ACTIVITY: Reproduce the records exactly.

Stored data entries:
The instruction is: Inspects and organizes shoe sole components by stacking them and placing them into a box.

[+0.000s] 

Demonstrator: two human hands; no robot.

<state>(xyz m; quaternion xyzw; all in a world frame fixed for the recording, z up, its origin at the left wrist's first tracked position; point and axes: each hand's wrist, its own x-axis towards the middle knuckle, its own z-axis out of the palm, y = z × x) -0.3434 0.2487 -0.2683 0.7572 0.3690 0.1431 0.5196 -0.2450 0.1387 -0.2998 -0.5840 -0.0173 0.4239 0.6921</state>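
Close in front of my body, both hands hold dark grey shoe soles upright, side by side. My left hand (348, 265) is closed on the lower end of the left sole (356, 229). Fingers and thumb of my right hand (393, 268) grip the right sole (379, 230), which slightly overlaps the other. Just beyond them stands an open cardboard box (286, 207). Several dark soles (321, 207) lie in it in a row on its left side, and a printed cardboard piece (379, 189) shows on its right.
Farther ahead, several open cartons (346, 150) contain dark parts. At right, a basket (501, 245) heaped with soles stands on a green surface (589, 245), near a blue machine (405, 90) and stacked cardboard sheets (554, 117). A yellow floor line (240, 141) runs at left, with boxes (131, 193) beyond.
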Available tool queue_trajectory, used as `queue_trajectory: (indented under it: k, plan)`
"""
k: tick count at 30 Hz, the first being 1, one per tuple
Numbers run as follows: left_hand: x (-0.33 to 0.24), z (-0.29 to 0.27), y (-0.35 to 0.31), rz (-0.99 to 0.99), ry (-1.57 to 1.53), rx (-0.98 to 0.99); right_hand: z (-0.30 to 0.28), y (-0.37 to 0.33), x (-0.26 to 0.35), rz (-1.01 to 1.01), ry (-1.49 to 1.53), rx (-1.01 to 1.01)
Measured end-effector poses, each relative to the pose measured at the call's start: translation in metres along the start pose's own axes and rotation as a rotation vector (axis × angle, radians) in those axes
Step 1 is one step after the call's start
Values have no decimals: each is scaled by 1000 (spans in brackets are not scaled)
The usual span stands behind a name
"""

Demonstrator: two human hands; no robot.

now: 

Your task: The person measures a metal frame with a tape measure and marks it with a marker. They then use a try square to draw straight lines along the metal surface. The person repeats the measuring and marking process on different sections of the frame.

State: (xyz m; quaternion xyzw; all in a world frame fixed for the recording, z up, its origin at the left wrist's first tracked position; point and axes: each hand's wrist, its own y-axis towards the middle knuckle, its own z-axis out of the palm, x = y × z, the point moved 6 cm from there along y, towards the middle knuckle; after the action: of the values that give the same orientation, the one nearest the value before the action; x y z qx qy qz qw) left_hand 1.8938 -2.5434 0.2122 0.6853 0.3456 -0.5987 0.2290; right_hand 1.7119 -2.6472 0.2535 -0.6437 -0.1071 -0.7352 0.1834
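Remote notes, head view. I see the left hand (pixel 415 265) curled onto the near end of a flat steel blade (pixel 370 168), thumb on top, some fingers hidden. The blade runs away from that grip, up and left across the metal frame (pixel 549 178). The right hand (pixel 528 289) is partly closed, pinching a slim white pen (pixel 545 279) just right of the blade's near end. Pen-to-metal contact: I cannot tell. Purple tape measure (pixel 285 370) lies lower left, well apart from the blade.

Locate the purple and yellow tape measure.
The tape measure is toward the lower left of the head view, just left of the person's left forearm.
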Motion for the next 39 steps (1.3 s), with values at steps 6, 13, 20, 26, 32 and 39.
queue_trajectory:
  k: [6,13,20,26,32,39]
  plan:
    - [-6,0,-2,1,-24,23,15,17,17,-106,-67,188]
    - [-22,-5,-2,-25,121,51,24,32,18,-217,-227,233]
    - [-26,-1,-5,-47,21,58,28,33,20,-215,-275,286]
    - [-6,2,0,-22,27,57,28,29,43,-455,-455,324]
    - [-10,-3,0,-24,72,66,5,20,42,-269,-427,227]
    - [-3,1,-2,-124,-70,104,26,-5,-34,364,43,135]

TASK OUTPUT:
The instruction is: Inspects and organizes shoe sole components by stacking them and placing them into a box.

[+0.000s] 

Demonstrator: two human hands; no robot.

<state>(xyz m; quaternion xyzw; all in a world frame fixed for the recording, z up, its origin at the left wrist's first tracked position; point and axes: each hand's wrist, its own x-axis towards the middle knuckle, its own z-axis out of the palm, y = z × x) -0.3434 0.2487 -0.2683 0.7572 0.3690 0.1431 0.5196 -0.2450 0.1387 -0.2998 -0.5840 -0.0173 0.4239 0.6921</state>
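Close in front of my body, both hands hold dark grey shoe soles upright, side by side. My left hand (348, 265) is closed on the lower end of the left sole (356, 229). Fingers and thumb of my right hand (393, 268) grip the right sole (379, 230), which slightly overlaps the other. Just beyond them stands an open cardboard box (286, 207). Several dark soles (321, 207) lie in it in a row on its left side, and a printed cardboard piece (379, 189) shows on its right.
Farther ahead, several open cartons (346, 150) contain dark parts. At right, a basket (501, 245) heaped with soles stands on a green surface (589, 245), near a blue machine (405, 90) and stacked cardboard sheets (554, 117). A yellow floor line (240, 141) runs at left, with boxes (131, 193) beyond.
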Available tool queue_trajectory, used as `queue_trajectory: (indented under it: k, plan)`
"""
k: tick count at 30 Hz, the first being 1, one per tuple
Numbers run as follows: left_hand: x (-0.33 to 0.24), z (-0.29 to 0.27), y (-0.35 to 0.31), rz (-0.99 to 0.99), ry (-1.57 to 1.53), rx (-0.98 to 0.99); right_hand: z (-0.30 to 0.28), y (-0.37 to 0.33), x (-0.26 to 0.35), rz (-1.01 to 1.01), ry (-1.49 to 1.53), rx (-1.01 to 1.01)
Measured end-effector poses, each relative to the pose measured at the call's start: translation in metres along the start pose's own axes and rotation as a rotation vector (axis × angle, radians) in those axes
Step 1 is one step after the call's start
Values have no decimals: each is scaled by 1000 (spans in brackets are not scaled)
The usual span stands behind a name
"""

Demonstrator: two human hands; no robot.

now: 

Your task: The person measures a metal frame with a tape measure and marks it with a marker. They then use a try square to draw straight lines along the metal surface. The person repeats the measuring and marking process on different sections of the frame.

State: (xyz m; quaternion xyzw; all in a world frame fixed for the recording, z up, its origin at the left wrist's first tracked position; point and axes: each hand's wrist, its own y-axis towards the middle knuckle, its own z-axis out of the palm, x = y × z, the point moved 6 cm from there along y, towards the middle knuckle; after the action: of the values that give the same orientation, the one nearest the value before the action; x y z qx qy qz qw) left_hand 1.8938 -2.5434 0.2122 0.6853 0.3456 -0.5987 0.2290; right_hand 1.7119 -2.6472 0.2535 -0.6437 -0.1071 -0.7352 0.1834
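Remote notes, head view. I see the left hand (pixel 415 265) curled onto the near end of a flat steel blade (pixel 370 168), thumb on top, some fingers hidden. The blade runs away from that grip, up and left across the metal frame (pixel 549 178). The right hand (pixel 528 289) is partly closed, pinching a slim white pen (pixel 545 279) just right of the blade's near end. Pen-to-metal contact: I cannot tell. Purple tape measure (pixel 285 370) lies lower left, well apart from the blade.

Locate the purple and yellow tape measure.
The tape measure is toward the lower left of the head view, just left of the person's left forearm.
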Motion for the next 39 steps (1.3 s), with values at steps 6, 13, 20, 26, 32 and 39.
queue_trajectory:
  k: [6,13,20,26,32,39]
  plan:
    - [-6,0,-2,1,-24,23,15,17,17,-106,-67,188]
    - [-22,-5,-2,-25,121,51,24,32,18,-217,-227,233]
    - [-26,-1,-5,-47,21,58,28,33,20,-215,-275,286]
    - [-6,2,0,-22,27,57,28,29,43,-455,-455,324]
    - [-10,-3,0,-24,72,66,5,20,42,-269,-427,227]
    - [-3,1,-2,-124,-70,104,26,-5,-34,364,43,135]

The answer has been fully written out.